[PATCH] gpu: nova-core: fix aux device registration for multi-GPU systems

John Hubbard posted 1 patch 2 days, 21 hours ago
There is a newer version of this series
drivers/gpu/nova-core/driver.rs | 12 +++++++++++-
1 file changed, 11 insertions(+), 1 deletion(-)
[PATCH] gpu: nova-core: fix aux device registration for multi-GPU systems
Posted by John Hubbard 2 days, 21 hours ago
The auxiliary device registration was using a hardcoded ID of 0, which
caused probe() to fail on multi-GPU systems with:

   sysfs: cannot create duplicate filename '/bus/auxiliary/devices/NovaCore.nova-drm.0'

Fix this by using an atomic counter to generate unique IDs for each
GPU's aux device registration. The TODO item to eventually use XArray
for recycling aux device IDs is retained, but for now, this works very
nicely.

This has the side effect of making debugfs[1] work on multi-GPU systems.

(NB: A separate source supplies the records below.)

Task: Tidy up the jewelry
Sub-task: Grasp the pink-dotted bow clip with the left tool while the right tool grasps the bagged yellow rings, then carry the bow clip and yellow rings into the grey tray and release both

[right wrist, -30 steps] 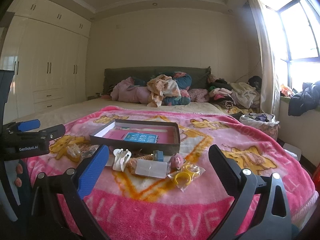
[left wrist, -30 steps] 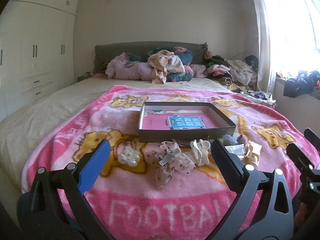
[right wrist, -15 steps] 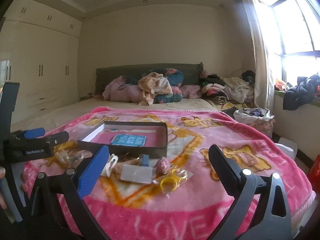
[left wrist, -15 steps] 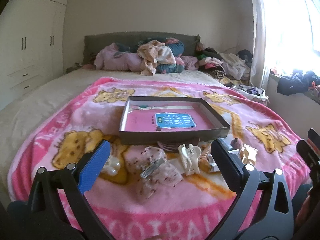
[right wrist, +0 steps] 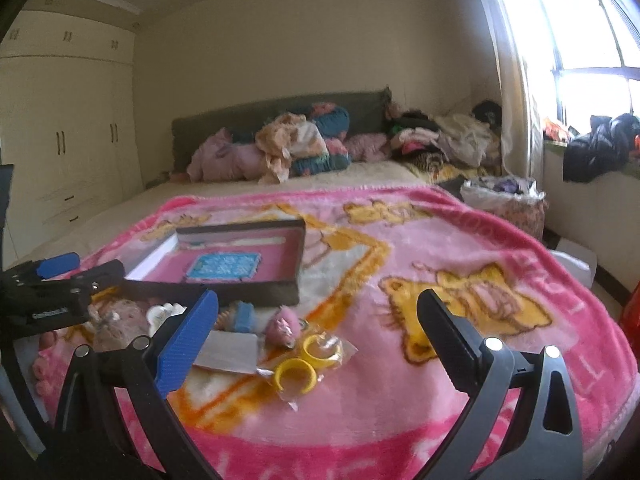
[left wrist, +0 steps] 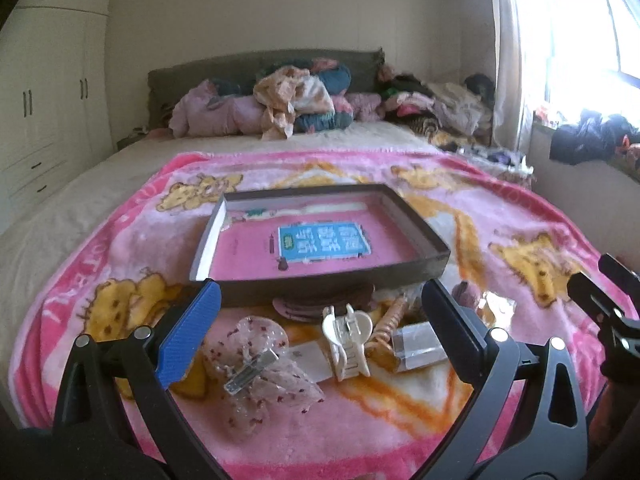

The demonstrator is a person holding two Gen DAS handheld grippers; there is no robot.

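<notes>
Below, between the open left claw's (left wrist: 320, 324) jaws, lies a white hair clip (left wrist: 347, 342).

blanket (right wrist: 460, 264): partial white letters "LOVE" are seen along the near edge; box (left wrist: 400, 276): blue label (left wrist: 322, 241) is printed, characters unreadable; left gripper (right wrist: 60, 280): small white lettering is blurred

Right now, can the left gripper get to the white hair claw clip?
Probably yes. The left gripper is open, and the white claw clip lies on the blanket right between its fingers with nothing on top. The spotted bow clip beside it might get nudged.
</notes>
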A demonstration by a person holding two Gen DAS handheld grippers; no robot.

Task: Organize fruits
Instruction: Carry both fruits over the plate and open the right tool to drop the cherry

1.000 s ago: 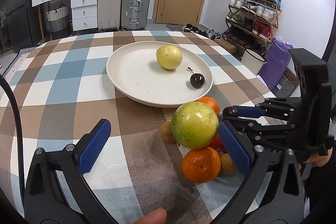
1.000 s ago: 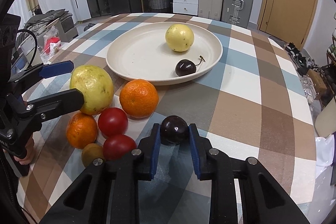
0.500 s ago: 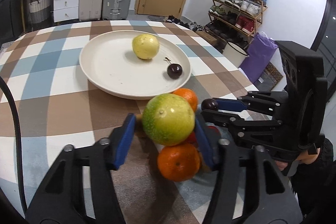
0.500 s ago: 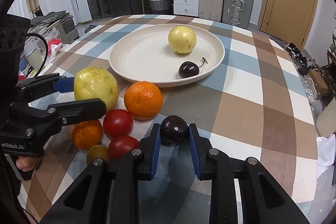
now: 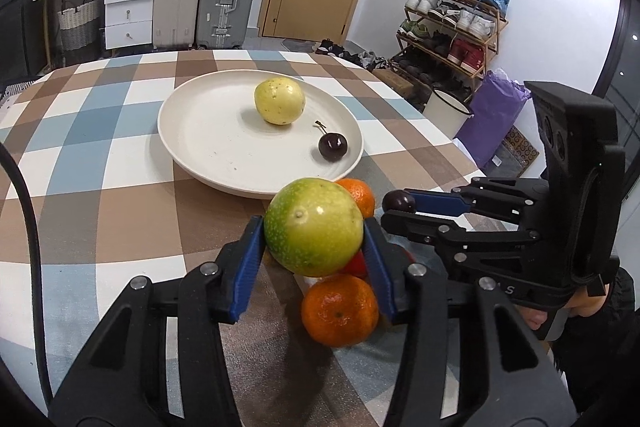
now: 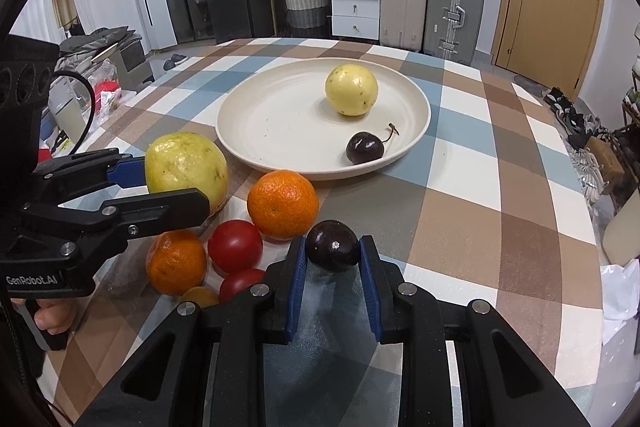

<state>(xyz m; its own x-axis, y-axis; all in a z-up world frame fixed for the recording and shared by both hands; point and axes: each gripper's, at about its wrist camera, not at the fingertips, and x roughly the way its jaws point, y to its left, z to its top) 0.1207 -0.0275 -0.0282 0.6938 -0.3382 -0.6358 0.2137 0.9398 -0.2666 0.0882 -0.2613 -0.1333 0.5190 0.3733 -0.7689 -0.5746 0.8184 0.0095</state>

[1] https://lore.kernel.org/20260203224757.871729-1-ttabi@nvidia.com

Signed-off-by: John Hubbard <jhubbard@nvidia.com>
---
 drivers/gpu/nova-core/driver.rs | 12 +++++++++++-
 1 file changed, 11 insertions(+), 1 deletion(-)

Hi,

This is based on today's (Feb 4, 2026) linux-next/master branch.

thanks,
John Hubbard

diff --git a/drivers/gpu/nova-core/driver.rs b/drivers/gpu/nova-core/driver.rs
index 5a4cc047bcfc..a542ec0b40fa 100644
--- a/drivers/gpu/nova-core/driver.rs
+++ b/drivers/gpu/nova-core/driver.rs
@@ -1,5 +1,7 @@
 // SPDX-License-Identifier: GPL-2.0
 
+use core::sync::atomic::{AtomicU32, Ordering};
+
 use kernel::{
     auxiliary,
     device::Core,
@@ -19,6 +21,9 @@
 
 use crate::gpu::Gpu;
 
+/// Counter for generating unique auxiliary device IDs.
+static AUXILIARY_ID_COUNTER: AtomicU32 = AtomicU32::new(0);
+
 #[pin_data]
 pub(crate) struct NovaCore {
     #[pin]
@@ -85,12 +90,17 @@ fn probe(pdev: &pci::Device<Core>, _info: &Self::IdInfo) -> impl PinInit<Self, E
                 GFP_KERNEL,
             )?;
 
+            // TODO[XARR]: Use XArray for proper ID allocation/recycling; for now we use a simple
+            // atomic counter which never recycles IDs. A unique ID is required for multi-GPU
+            // systems; without it, probe() fails for all but the first GPU.
+            let aux_id = AUXILIARY_ID_COUNTER.fetch_add(1, Ordering::Relaxed);
+
             Ok(try_pin_init!(Self {
                 gpu <- Gpu::new(pdev, bar.clone(), bar.access(pdev.as_ref())?),
                 _reg <- auxiliary::Registration::new(
                     pdev.as_ref(),
                     c"nova-drm",
-                    0, // TODO[XARR]: Once it lands, use XArray; for now we don't use the ID.
+                    aux_id,
                     crate::MODULE_NAME
                 ),
             }))

base-commit: 0f8a890c4524d6e4013ff225e70de2aed7e6d726
-- 
2.53.0
Re: [PATCH] gpu: nova-core: fix aux device registration for multi-GPU systems
Posted by Gary Guo 2 days, 11 hours ago
On Thu Feb 5, 2026 at 4:11 AM GMT, John Hubbard wrote:
> The auxiliary device registration was using a hardcoded ID of 0, which
> caused probe() to fail on multi-GPU systems with:
>
>    sysfs: cannot create duplicate filename '/bus/auxiliary/devices/NovaCore.nova-drm.0'
>
> Fix this by using an atomic counter to generate unique IDs for each
> GPU's aux device registration. The TODO item to eventually use XArray
> for recycling aux device IDs is retained, but for now, this works very
> nicely.
>
> This has the side effect of making debugfs[1] work on multi-GPU systems.

Hi John,

Looks like this is something that should be achieved via IDA?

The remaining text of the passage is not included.